WHAT YOU WILL DO: Extract the lines of the material below, beginning with the first and ending with the line that holds "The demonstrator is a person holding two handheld". Skip every picture.

++++ SUPPLIED INFORMATION ++++

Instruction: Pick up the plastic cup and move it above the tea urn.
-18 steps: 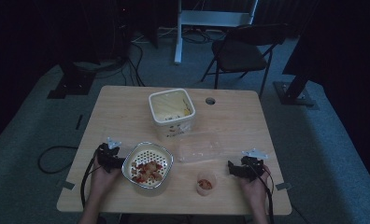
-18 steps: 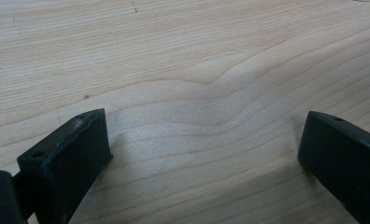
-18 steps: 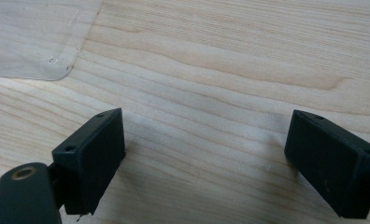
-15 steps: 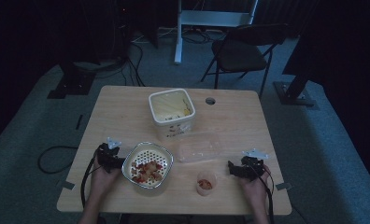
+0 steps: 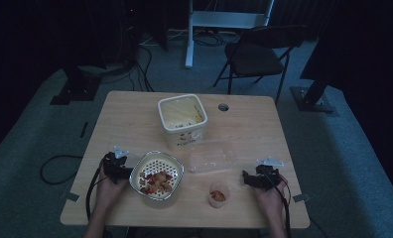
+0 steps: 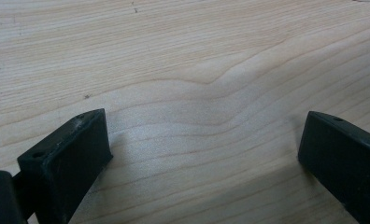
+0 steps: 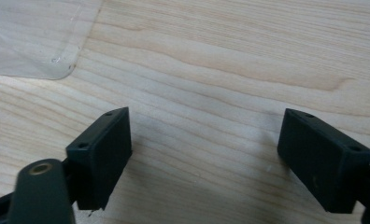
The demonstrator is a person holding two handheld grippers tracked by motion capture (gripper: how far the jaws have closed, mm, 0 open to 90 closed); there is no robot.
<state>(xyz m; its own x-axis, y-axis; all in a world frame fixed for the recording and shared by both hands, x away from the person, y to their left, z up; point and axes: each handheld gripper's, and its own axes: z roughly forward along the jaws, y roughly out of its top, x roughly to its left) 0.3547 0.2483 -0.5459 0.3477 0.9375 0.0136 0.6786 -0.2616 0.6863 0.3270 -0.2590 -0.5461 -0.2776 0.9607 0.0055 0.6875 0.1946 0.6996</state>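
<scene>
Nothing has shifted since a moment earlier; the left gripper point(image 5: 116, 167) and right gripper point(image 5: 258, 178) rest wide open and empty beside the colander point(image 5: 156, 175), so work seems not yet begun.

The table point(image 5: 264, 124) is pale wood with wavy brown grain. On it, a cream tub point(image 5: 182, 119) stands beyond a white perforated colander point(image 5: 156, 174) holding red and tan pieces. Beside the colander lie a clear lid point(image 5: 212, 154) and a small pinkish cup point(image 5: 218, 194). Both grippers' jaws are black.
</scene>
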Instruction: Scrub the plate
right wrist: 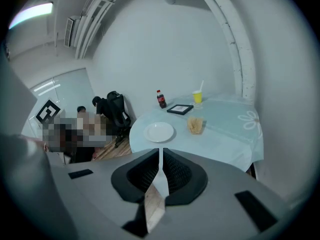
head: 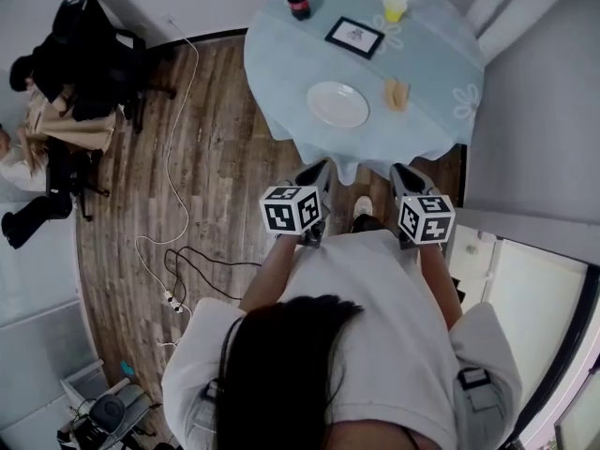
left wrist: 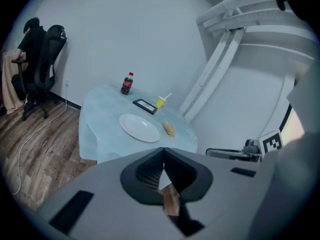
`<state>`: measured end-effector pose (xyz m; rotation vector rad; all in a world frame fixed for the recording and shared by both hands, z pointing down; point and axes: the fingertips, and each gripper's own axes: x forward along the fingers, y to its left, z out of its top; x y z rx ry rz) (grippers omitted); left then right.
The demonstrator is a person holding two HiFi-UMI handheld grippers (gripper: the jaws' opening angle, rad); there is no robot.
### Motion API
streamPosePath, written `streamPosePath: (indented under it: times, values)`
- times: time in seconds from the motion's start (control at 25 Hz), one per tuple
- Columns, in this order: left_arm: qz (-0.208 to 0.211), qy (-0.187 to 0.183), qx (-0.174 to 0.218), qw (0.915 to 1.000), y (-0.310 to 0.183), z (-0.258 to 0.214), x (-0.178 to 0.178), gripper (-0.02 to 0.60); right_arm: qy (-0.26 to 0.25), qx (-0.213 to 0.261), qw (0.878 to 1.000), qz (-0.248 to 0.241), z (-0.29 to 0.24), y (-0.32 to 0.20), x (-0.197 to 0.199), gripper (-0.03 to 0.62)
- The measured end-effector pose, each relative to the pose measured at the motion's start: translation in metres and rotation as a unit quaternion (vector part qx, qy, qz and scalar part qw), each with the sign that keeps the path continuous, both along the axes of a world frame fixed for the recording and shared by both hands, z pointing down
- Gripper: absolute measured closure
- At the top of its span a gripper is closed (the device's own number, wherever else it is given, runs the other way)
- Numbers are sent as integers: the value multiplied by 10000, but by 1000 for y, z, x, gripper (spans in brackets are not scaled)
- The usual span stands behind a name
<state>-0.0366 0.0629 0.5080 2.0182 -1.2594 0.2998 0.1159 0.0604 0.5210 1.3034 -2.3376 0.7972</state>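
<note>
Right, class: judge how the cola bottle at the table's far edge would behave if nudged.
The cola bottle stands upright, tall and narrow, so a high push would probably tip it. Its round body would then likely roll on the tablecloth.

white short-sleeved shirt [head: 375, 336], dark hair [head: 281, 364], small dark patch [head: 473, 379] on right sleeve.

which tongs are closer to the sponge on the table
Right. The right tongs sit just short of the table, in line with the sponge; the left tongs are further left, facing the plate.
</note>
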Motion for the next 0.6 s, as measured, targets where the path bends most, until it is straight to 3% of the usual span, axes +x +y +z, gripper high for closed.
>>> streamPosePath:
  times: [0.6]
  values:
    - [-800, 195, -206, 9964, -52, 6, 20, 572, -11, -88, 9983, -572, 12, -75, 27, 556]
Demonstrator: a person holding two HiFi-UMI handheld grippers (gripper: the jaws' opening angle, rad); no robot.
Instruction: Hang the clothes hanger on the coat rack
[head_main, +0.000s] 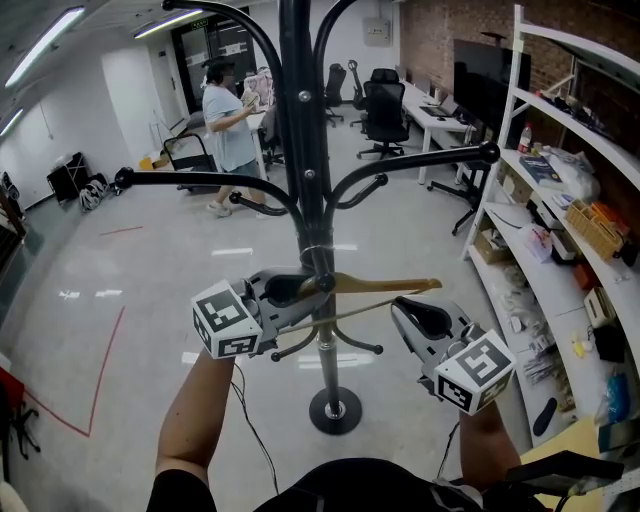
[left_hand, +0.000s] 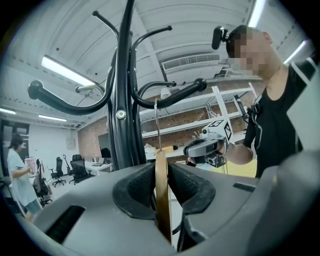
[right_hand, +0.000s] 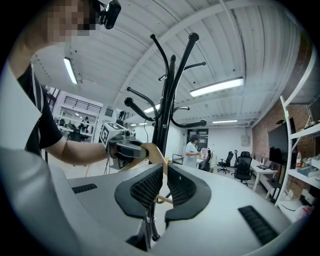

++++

WORKED SOLUTION:
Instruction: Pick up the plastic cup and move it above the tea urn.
-18 steps: 
-18 steps: 
-18 steps: 
-15 steps: 
+0 steps: 
+0 steps: 
+0 steps: 
The demonstrator is a person holding two handheld grippers tracked by motion capture (gripper: how far the jaws have closed, mm, 0 open to 90 closed); there is no robot.

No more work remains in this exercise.